*** Begin section ***

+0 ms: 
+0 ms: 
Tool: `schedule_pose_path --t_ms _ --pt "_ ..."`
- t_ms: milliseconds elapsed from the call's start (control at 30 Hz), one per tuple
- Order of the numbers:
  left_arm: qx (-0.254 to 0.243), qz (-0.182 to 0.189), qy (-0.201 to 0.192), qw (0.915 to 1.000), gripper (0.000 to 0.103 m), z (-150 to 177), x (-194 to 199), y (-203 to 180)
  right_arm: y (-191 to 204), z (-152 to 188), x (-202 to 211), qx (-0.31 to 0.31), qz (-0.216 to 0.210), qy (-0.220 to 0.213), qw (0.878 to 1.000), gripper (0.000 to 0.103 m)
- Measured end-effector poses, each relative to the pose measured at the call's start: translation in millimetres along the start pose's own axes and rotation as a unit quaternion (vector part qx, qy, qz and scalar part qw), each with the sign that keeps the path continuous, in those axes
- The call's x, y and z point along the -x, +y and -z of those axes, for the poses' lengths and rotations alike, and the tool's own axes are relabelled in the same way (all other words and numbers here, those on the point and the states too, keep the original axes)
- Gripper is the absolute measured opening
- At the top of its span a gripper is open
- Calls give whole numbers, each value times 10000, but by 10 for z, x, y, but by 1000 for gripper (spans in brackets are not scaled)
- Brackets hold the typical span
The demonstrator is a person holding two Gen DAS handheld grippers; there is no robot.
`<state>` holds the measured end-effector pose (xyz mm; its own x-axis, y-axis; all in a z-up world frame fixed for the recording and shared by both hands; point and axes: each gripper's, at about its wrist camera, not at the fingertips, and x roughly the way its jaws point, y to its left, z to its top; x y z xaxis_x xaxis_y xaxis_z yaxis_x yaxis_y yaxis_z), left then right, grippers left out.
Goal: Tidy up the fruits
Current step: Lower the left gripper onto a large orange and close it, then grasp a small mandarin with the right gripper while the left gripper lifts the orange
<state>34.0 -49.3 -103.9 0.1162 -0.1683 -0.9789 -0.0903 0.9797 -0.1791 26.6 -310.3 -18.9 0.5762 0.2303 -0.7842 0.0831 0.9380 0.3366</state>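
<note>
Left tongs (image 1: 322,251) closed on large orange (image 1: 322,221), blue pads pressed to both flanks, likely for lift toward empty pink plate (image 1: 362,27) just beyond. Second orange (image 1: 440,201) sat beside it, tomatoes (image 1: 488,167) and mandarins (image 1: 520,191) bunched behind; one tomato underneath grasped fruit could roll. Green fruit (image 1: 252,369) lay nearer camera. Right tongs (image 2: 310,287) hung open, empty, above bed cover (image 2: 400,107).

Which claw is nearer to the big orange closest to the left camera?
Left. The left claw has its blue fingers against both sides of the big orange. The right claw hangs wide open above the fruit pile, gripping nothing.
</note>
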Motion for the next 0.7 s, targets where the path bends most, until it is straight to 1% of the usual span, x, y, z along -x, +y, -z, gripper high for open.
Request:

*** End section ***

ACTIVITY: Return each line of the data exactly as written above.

TASK ANSWER:
+0 ms: 
+0 ms: 
Tool: `schedule_pose_path --t_ms _ --pt "_ ..."`
- t_ms: milliseconds elapsed from the call's start (control at 30 Hz), one per tuple
- Order of the numbers:
  left_arm: qx (-0.254 to 0.243), qz (-0.182 to 0.189), qy (-0.201 to 0.192), qw (0.915 to 1.000), gripper (0.000 to 0.103 m), z (-150 to 177), x (-194 to 199), y (-203 to 180)
  right_arm: y (-191 to 204), z (-152 to 188), x (-202 to 211), qx (-0.31 to 0.31), qz (-0.216 to 0.210), qy (-0.220 to 0.213), qw (0.878 to 1.000), gripper (0.000 to 0.103 m)
- Measured end-effector poses, each relative to the pose measured at the call's start: translation in millimetres along the start pose's own axes and rotation as a unit quaternion (vector part qx, qy, qz and scalar part qw), each with the sign that keeps the path continuous, in those axes
- The call's x, y and z point along the -x, +y and -z of those axes, for the poses' lengths and rotations alike, and the tool's own axes are relabelled in the same way (all other words and numbers here, those on the point and the states too, keep the original axes)
- Gripper is the absolute measured opening
- At the top of its span a gripper is open
- Calls give whole numbers, each value times 10000, but by 10 for z, x, y, but by 1000 for gripper (spans in brackets are not scaled)
- Brackets hold the typical span
The demonstrator is a person holding two Gen DAS handheld grippers; there is no robot.
`<state>` holds the measured end-effector pose (xyz mm; its own x-axis, y-axis; all in a z-up world frame fixed for the recording and shared by both hands; point and axes: each gripper's, at about its wrist camera, not at the fingertips, and x roughly the way its jaws point, y to its left, z to its top; x y z xaxis_x xaxis_y xaxis_z yaxis_x yaxis_y yaxis_z), left then right, grippers left out.
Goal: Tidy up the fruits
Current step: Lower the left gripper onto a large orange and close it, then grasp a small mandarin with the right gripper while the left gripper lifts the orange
<state>34.0 -49.3 -103.9 0.1162 -0.1683 -0.9789 -0.0903 0.9797 -0.1791 26.6 -310.3 -18.9 0.5762 0.2303 -0.7842 0.0831 0.9380 0.3366</state>
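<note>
Left tongs (image 1: 322,251) closed on large orange (image 1: 322,221), blue pads pressed to both flanks, likely for lift toward empty pink plate (image 1: 362,27) just beyond. Second orange (image 1: 440,201) sat beside it, tomatoes (image 1: 488,167) and mandarins (image 1: 520,191) bunched behind; one tomato underneath grasped fruit could roll. Green fruit (image 1: 252,369) lay nearer camera. Right tongs (image 2: 310,287) hung open, empty, above bed cover (image 2: 400,107).

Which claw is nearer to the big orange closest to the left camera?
Left. The left claw has its blue fingers against both sides of the big orange. The right claw hangs wide open above the fruit pile, gripping nothing.
</note>
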Motion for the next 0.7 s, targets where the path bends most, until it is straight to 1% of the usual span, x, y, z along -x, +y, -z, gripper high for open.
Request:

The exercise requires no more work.